Wednesday, March 19, 2014

SUMIFS as substitute/extension for VLOOKUP

NOTE:  The following is not applicable to EXCEL releases prior to 2007

The Problem

VLOOKUP and HLOOKUP are a wonderful database-like search tools, returning a result based on a search value by looking into a table.
    VLOOKUP(lookup_value, table_array , col_index_num, [range_lookup])

However, there are some limitations.

First Column is the key, other columns/rows follow

VLOOKUP and HLOOKUP were built with the objective of finding data in a simple table based on a key value.  It seems like MicroSoft took an example from a 1980s database book, where the key value is always shown in the leftmost column and the dependent values are to right.  

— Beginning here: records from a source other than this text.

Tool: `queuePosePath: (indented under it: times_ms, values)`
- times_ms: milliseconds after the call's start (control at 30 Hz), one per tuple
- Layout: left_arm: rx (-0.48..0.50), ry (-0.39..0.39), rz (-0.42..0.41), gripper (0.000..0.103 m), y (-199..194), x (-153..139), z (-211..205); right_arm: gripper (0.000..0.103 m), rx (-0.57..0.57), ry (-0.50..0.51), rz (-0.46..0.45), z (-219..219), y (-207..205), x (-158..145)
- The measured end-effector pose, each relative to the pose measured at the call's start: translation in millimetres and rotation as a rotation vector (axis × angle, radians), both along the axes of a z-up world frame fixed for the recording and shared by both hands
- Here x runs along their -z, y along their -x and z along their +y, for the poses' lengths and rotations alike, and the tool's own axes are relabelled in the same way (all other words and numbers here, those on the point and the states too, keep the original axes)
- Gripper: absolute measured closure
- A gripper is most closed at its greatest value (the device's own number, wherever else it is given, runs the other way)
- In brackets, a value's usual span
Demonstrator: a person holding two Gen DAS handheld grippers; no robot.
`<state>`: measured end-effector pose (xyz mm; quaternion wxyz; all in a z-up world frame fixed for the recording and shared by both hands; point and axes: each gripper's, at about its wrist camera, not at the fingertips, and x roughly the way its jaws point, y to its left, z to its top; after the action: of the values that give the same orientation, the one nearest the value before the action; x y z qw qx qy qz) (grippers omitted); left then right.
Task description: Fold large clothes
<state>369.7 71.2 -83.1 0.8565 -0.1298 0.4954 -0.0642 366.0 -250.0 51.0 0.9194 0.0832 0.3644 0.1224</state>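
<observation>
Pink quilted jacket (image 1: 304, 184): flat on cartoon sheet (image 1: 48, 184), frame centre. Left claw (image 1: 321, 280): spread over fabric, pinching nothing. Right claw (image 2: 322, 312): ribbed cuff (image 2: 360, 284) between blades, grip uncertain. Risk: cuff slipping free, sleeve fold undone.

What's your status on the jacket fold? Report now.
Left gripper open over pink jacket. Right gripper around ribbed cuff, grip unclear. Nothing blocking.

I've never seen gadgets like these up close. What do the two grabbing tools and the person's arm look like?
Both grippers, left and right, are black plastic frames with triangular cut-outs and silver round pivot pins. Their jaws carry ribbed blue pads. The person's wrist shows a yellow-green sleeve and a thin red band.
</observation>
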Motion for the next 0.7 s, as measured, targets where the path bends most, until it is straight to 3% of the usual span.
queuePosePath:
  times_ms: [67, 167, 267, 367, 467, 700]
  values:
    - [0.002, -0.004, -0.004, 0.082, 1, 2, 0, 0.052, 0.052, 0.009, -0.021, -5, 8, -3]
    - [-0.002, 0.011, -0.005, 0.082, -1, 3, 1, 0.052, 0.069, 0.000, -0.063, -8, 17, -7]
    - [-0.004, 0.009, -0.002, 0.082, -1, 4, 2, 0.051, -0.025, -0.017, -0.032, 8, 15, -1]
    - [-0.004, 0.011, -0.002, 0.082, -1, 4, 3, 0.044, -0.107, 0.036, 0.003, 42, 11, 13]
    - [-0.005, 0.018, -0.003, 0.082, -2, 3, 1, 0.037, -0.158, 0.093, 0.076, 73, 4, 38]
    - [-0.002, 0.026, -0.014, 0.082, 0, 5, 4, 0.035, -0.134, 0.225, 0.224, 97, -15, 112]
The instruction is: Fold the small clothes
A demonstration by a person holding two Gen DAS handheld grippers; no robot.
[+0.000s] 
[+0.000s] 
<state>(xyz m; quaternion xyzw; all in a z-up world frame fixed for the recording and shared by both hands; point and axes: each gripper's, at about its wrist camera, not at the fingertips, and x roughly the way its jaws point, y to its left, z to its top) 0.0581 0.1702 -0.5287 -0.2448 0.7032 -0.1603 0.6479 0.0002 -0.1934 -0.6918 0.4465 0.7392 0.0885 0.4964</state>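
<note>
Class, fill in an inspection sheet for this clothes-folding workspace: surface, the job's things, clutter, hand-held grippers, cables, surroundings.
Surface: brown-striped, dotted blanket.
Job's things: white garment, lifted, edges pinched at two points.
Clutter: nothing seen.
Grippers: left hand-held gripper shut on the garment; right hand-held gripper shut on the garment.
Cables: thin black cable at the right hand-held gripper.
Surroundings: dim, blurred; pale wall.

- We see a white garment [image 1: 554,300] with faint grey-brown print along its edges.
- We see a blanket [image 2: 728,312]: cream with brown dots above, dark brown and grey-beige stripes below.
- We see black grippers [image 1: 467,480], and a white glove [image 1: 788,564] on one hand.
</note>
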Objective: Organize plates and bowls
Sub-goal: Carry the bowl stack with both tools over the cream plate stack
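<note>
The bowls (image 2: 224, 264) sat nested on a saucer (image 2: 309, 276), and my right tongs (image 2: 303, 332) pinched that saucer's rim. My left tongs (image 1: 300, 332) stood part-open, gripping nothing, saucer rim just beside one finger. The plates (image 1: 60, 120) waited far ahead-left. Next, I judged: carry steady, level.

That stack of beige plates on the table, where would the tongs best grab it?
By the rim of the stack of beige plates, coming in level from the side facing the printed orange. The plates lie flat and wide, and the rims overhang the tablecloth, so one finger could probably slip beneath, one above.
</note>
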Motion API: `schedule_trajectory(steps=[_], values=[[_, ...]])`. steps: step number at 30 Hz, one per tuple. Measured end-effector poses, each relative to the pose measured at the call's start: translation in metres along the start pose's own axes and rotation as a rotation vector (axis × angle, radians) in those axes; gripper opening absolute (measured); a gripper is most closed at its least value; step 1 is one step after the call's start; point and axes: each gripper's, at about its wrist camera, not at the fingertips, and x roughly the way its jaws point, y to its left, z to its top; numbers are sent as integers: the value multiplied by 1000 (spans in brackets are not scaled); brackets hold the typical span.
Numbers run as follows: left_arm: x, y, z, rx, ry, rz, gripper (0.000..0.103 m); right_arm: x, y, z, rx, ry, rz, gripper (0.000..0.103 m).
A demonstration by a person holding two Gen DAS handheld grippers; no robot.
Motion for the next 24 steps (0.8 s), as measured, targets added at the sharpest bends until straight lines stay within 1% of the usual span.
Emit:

This is not a fault, but it is a limitation. It works well when the data has been normalized <wikipedia> and the primary key is atomic.  It fails when trying to do a look-up in many worksheets because 
  • There is no atomic primary key, e.g. the worksheet may have columns (or rows) for Last Name and First Name of employees but not one where it is "<LastName>, <FirstName>"
  • The worksheet is designed for presenting information in an order that makes sense to the users, not in an order that makes sense to a computer function.
  • When there is a master worksheet, some look-ups may want to find the manager of a department and in others the department of the manager. If the department is to the left of (or above) the manager the second look-up cannot be done.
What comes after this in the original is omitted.